Canadian political scientist

Louise Dandurand (1950–2016) was a Canadian political scientist and administrator of university research in Canada.

==Education and early career==
Dandurand earned an MA in the history of science from Université de Montréal in 1973, and a PhD in political science from University of Toronto in 1982. Early in her career, she taught for five years in the Department of Political Science at University of Ottawa. She then spent more than 35 years in the administration of university research.

==Career==
Dandurand's positions as an academic administrator included director of policy and planning at the Natural Sciences and Engineering Research Council of Canada, executive director of the Social Sciences and Humanities Research Council, vice-president of research and planning at the Université du Québec à Montréal, president and CEO of the Fonds de recherche du Québec - Société et culture (fr), and vice-president of research and graduate studies at Concordia University. She was president of the Association francophone pour le savoir (ACFAS) between 2012 and 2015.
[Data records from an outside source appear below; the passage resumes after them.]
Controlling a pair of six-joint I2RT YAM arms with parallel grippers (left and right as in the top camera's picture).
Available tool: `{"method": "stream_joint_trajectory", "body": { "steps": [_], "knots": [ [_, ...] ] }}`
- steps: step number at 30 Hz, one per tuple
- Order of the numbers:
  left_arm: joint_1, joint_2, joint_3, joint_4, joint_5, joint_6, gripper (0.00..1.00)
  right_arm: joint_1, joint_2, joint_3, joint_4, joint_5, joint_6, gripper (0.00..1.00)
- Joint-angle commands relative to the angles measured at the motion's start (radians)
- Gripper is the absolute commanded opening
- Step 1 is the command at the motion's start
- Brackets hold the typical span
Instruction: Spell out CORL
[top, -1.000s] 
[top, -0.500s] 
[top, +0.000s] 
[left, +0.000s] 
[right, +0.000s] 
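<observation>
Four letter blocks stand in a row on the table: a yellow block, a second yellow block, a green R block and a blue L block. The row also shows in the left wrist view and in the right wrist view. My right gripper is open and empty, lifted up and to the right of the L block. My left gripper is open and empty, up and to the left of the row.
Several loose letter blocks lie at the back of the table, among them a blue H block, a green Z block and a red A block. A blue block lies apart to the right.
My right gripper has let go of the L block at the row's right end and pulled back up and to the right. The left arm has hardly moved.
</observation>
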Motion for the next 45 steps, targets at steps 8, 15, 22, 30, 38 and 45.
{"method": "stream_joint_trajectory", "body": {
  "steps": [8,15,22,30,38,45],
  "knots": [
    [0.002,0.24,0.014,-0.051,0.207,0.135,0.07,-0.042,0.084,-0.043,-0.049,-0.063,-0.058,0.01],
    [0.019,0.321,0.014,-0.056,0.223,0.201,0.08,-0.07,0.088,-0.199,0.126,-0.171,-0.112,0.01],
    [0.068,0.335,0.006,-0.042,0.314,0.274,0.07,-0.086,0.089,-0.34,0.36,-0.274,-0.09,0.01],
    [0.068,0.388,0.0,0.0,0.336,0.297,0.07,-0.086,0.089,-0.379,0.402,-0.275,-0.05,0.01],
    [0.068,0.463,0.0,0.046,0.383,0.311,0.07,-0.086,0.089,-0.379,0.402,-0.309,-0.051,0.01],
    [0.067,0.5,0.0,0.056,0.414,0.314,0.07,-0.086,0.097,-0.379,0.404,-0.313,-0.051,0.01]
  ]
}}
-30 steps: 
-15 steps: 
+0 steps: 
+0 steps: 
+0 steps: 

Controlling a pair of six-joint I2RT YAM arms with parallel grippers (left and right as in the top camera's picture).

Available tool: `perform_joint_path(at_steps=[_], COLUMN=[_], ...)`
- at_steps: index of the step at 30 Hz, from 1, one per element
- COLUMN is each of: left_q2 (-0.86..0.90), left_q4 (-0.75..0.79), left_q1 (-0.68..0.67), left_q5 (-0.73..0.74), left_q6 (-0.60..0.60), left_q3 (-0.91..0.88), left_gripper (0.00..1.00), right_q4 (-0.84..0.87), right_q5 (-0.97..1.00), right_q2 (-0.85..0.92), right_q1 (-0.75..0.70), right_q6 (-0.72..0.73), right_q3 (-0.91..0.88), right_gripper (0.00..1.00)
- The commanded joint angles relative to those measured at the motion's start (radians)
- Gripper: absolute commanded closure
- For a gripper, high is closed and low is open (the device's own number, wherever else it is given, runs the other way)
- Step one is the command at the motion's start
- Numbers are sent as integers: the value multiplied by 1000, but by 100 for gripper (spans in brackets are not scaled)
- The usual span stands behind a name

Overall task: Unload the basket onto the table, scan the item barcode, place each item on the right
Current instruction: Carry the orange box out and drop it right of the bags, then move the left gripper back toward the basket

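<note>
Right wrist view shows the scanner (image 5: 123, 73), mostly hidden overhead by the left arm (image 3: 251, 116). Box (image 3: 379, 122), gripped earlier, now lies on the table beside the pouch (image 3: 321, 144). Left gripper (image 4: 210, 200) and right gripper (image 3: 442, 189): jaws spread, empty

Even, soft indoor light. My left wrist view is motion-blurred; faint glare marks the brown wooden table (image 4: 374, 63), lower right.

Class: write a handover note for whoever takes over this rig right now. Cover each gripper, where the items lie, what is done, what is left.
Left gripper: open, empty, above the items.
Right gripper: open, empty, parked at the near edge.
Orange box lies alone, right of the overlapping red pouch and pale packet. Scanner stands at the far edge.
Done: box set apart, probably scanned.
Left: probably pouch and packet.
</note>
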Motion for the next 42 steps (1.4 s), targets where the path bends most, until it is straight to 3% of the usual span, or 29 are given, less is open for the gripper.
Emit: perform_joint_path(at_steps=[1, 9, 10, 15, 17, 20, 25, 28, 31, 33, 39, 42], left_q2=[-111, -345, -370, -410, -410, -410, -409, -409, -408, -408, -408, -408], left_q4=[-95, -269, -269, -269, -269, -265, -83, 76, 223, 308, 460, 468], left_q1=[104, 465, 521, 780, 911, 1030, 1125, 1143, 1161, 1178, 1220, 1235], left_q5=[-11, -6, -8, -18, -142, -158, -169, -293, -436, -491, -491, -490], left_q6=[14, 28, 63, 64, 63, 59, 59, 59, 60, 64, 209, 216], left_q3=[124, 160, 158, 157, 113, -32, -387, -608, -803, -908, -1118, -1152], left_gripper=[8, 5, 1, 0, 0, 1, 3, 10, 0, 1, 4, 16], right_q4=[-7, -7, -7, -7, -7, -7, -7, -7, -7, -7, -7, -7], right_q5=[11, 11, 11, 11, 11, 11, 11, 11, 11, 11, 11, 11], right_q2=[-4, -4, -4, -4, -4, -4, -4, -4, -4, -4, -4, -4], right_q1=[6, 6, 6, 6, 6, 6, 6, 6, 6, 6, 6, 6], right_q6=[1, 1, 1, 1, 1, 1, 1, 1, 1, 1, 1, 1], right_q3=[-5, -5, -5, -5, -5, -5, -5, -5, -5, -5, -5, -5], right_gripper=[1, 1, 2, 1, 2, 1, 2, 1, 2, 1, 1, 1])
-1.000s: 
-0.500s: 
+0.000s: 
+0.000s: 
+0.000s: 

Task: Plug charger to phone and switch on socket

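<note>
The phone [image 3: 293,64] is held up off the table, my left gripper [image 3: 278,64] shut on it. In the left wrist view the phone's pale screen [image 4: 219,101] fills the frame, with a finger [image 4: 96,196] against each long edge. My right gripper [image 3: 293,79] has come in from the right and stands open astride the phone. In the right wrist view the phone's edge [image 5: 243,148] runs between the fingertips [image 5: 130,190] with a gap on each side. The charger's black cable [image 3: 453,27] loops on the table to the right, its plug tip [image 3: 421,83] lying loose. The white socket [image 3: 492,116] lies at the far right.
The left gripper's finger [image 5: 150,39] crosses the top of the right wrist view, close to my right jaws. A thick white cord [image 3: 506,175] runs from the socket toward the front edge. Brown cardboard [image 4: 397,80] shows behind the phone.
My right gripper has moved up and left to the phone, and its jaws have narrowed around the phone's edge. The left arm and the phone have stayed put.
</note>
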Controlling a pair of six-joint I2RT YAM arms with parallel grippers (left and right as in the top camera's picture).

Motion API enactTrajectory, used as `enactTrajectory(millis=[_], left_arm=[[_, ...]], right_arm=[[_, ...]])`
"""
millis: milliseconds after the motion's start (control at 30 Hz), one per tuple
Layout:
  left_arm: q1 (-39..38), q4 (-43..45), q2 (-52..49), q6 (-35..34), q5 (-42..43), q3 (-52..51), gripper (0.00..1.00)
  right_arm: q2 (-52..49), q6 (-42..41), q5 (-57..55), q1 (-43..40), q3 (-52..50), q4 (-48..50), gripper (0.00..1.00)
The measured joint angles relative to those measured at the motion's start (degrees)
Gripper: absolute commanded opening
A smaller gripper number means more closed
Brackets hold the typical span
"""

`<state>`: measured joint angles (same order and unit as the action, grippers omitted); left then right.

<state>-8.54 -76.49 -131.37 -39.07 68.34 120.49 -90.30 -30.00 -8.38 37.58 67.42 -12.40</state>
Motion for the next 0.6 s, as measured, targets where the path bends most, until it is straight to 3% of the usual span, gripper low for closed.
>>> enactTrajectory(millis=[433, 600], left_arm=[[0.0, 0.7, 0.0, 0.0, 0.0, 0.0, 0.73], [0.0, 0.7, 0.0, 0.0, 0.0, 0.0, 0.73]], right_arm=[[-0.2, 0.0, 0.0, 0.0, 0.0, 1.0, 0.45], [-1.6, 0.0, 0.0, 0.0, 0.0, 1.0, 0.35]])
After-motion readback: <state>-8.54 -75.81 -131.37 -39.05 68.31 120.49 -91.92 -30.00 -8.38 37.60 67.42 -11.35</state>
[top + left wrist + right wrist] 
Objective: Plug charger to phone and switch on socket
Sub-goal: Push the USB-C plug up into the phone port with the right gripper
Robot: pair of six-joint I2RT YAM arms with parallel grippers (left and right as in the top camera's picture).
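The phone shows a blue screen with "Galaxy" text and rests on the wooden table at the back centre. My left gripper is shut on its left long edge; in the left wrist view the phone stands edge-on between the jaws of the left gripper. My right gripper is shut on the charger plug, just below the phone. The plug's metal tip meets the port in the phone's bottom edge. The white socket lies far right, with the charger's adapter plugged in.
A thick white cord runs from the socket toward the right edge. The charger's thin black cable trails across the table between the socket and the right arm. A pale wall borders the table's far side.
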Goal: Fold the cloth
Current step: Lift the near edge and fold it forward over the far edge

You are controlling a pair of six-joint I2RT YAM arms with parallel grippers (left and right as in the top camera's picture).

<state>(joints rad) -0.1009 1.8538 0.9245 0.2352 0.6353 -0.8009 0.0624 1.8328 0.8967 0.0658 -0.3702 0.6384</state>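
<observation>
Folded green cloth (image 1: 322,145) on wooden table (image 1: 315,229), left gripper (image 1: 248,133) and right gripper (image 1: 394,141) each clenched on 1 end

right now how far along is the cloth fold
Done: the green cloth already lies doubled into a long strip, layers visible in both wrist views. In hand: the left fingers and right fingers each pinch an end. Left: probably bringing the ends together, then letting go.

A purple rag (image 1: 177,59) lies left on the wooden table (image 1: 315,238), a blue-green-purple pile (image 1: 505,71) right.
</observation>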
Dandurand regularly spoke in the Canadian press as president of ACFAS regarding provincial and federal research policies, and in defense of scientific research and research funding. In 2015 she advocated against the restrictions by Prime Minister Stephen Harper's government on public communication by federal researchers, and for French-language research in Canada.

Dandurand was the co-author with Hélène P. Tremblay of a report on organizational and budgetary decentralization at the Université du Québec à Montréal.

==Awards==
Dandurand received the Prize of the Association of University Research Administrators of Quebec in 2011, and she was promoted to officer of the National Order of Quebec in 2016. In 2011, Concordia University created an excellence scholarship of worth $15,000 in her name to recognize her contribution as Vice-President of Research and Graduate Studies.